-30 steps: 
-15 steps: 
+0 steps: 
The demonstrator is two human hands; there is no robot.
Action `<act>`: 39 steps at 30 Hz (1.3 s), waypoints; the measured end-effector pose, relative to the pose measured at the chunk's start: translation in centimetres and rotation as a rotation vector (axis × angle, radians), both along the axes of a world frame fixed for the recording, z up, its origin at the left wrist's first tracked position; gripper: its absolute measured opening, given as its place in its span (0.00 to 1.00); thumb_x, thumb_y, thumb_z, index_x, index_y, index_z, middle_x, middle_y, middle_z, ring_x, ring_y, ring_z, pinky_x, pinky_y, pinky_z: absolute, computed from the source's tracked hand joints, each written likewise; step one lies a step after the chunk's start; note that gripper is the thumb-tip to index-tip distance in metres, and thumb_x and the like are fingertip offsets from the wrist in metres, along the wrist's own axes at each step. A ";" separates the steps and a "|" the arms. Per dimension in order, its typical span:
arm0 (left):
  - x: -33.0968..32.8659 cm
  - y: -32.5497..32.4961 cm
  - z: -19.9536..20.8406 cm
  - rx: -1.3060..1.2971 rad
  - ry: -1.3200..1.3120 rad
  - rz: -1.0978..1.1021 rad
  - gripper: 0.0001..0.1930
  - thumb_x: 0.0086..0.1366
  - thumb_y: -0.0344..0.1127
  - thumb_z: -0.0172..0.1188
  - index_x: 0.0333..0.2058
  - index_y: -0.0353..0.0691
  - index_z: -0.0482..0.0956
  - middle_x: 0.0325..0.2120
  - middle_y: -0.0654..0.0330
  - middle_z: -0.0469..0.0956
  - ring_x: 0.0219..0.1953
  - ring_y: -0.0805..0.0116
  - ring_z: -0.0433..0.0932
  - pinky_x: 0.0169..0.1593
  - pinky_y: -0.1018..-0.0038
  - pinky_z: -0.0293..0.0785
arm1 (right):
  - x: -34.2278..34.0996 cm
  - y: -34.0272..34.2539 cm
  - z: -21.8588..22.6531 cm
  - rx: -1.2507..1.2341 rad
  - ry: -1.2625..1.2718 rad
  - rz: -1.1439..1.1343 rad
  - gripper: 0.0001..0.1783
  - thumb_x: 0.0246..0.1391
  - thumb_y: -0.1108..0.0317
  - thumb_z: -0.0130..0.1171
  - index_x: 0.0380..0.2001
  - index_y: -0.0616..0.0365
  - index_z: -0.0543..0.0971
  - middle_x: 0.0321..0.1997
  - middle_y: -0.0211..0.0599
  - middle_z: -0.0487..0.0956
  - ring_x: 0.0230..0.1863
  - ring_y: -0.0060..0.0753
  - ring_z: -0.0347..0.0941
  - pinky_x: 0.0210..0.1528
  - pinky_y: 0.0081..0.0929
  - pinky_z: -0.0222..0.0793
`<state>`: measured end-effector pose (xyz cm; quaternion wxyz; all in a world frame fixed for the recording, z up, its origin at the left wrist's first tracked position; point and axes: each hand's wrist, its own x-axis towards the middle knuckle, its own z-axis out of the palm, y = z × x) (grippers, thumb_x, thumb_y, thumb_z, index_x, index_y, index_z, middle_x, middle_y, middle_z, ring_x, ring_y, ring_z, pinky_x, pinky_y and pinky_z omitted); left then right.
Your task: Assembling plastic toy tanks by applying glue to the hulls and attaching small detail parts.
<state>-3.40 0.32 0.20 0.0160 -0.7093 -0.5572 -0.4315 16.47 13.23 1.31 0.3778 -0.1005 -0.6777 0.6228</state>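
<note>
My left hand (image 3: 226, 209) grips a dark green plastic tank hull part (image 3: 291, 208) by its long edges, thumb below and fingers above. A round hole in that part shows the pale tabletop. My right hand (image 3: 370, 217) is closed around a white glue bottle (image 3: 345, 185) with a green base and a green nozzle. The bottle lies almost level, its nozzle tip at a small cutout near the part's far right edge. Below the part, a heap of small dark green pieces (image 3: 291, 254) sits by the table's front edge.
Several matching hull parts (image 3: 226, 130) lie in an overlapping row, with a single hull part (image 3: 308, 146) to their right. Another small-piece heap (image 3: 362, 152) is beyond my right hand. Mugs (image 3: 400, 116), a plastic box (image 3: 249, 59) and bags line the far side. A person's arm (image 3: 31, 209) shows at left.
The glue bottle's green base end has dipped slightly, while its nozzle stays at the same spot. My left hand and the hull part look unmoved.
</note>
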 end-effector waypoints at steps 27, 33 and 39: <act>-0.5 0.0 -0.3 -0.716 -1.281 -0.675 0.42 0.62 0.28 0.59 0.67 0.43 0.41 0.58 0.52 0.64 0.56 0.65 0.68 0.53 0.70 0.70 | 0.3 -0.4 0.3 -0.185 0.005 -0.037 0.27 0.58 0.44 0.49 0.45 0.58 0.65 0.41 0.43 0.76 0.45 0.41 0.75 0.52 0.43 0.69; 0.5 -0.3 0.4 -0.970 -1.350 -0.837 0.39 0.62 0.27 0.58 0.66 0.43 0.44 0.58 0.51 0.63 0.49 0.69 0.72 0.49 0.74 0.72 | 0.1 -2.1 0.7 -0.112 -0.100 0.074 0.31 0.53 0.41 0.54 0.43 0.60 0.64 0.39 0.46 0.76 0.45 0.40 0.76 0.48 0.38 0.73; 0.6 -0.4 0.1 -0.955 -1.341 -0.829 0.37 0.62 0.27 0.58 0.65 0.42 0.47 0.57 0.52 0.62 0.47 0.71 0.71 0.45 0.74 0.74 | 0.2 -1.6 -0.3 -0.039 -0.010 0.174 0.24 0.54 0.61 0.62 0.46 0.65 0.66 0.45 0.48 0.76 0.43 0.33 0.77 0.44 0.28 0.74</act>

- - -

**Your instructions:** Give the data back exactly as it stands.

**Worked solution:**
-30 steps: 
-15 steps: 
+0 steps: 
The demonstrator is two human hands; there is no robot.
Action `<act>`: 39 steps at 30 Hz (1.3 s), waypoints; the measured end-effector pose, relative to the pose measured at the chunk's start: translation in centimetres and rotation as a rotation vector (axis × angle, radians), both along the axes of a world frame fixed for the recording, z up, its origin at the left wrist's first tracked position; gripper: its absolute measured opening, given as its place in its span (0.00 to 1.00); thumb_x, thumb_y, thumb_z, index_x, index_y, index_z, middle_x, middle_y, middle_z, ring_x, ring_y, ring_z, pinky_x, pinky_y, pinky_z: absolute, computed from the source's tracked hand joints, each written likewise; step one lies a step after the chunk's start; note that gripper is the thumb-tip to index-tip distance in metres, and thumb_x and the like are fingertip offsets from the wrist in metres, along the wrist's own axes at each step. A ";" separates the steps and a "|" the arms. Per dimension in order, its typical span:
arm0 (left):
  - x: -33.0968..32.8659 cm
  - y: -32.5497..32.4961 cm
  - z: -19.9536..20.8406 cm
  - rx: -1.3060..1.2971 rad
  - ry: -1.3200..1.3120 rad
  - rz: -1.0978..1.1021 rad
  - gripper: 0.0001..0.1930
  - thumb_x: 0.0086..0.1366
  - thumb_y: -0.0344..0.1127
  - thumb_z: -0.0172..0.1188
  - index_x: 0.0333..0.2058
  - index_y: -0.0353..0.0691
  - index_z: -0.0482..0.0956
  - middle_x: 0.0325..0.2120
  - middle_y: -0.0654..0.0330
  - middle_z: -0.0469..0.0956
  - ring_x: 0.0219..0.1953
  - ring_y: -0.0805..0.0116
  - ring_z: -0.0433..0.0932
  - pinky_x: 0.0169..0.1593
  - pinky_y: -0.1018..-0.0038
  - pinky_z: -0.0293..0.0785
arm1 (right):
  - x: -34.2278..34.0996 cm
  - y: -34.0272..34.2539 cm
  - z: -21.8588..22.6531 cm
  - rx: -1.2507..1.2341 rad
  - ry: -1.2625..1.2718 rad
  - rz: -1.1439..1.1343 rad
  - gripper: 0.0001..0.1783
  - thumb_x: 0.0246..0.1391
  - thumb_y: -0.1108..0.0317
  - thumb_z: -0.0130..0.1171
  - index_x: 0.0380..0.2001
  - index_y: -0.0616..0.0365
  - index_z: -0.0543..0.0971
  - middle_x: 0.0321..0.1997
  - middle_y: -0.0211..0.0599
  - middle_z: -0.0487..0.0956
  - ring_x: 0.0230..0.1863
  - ring_y: -0.0060..0.0753
  - ring_z: -0.0347..0.0941
  - pinky_x: 0.0210..0.1528
  - pinky_y: 0.0081..0.0929
  - pinky_z: -0.0222..0.0793
`<state>`: measured end-effector pose (xyz cm; quaternion wxyz; all in a world frame fixed for the recording, z up, its origin at the left wrist's first tracked position; point and axes: each hand's wrist, its own x-axis towards the middle knuckle, its own z-axis out of the palm, y = z × x) (grippers, thumb_x, thumb_y, thumb_z, index_x, index_y, index_z, middle_x, middle_y, middle_z, ring_x, ring_y, ring_z, pinky_x, pinky_y and pinky_z omitted); left then right.
Your task: Assembling plastic toy tanks by applying glue to the hulls and attaching small detail parts.
<state>-3.40 0.32 0.20 0.0160 -0.7093 -0.5572 -0.4315 16.47 13.23 1.31 0.3778 -0.1005 -0.6777 0.6228</state>
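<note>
My left hand (image 3: 226, 209) grips a dark green plastic tank hull part (image 3: 291, 208) by its long edges, thumb below and fingers above. A round hole in that part shows the pale tabletop. My right hand (image 3: 370, 217) is closed around a white glue bottle (image 3: 345, 185) with a green base and a green nozzle. The bottle lies almost level, its nozzle tip at a small cutout near the part's far right edge. Below the part, a heap of small dark green pieces (image 3: 291, 254) sits by the table's front edge.
Several matching hull parts (image 3: 226, 130) lie in an overlapping row, with a single hull part (image 3: 308, 146) to their right. Another small-piece heap (image 3: 362, 152) is beyond my right hand. Mugs (image 3: 400, 116), a plastic box (image 3: 249, 59) and bags line the far side. A person's arm (image 3: 31, 209) shows at left.
The glue bottle's green base end has dipped slightly, while its nozzle stays at the same spot. My left hand and the hull part look unmoved.
</note>
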 end-effector waypoints at steps 27, 33 and 39: <act>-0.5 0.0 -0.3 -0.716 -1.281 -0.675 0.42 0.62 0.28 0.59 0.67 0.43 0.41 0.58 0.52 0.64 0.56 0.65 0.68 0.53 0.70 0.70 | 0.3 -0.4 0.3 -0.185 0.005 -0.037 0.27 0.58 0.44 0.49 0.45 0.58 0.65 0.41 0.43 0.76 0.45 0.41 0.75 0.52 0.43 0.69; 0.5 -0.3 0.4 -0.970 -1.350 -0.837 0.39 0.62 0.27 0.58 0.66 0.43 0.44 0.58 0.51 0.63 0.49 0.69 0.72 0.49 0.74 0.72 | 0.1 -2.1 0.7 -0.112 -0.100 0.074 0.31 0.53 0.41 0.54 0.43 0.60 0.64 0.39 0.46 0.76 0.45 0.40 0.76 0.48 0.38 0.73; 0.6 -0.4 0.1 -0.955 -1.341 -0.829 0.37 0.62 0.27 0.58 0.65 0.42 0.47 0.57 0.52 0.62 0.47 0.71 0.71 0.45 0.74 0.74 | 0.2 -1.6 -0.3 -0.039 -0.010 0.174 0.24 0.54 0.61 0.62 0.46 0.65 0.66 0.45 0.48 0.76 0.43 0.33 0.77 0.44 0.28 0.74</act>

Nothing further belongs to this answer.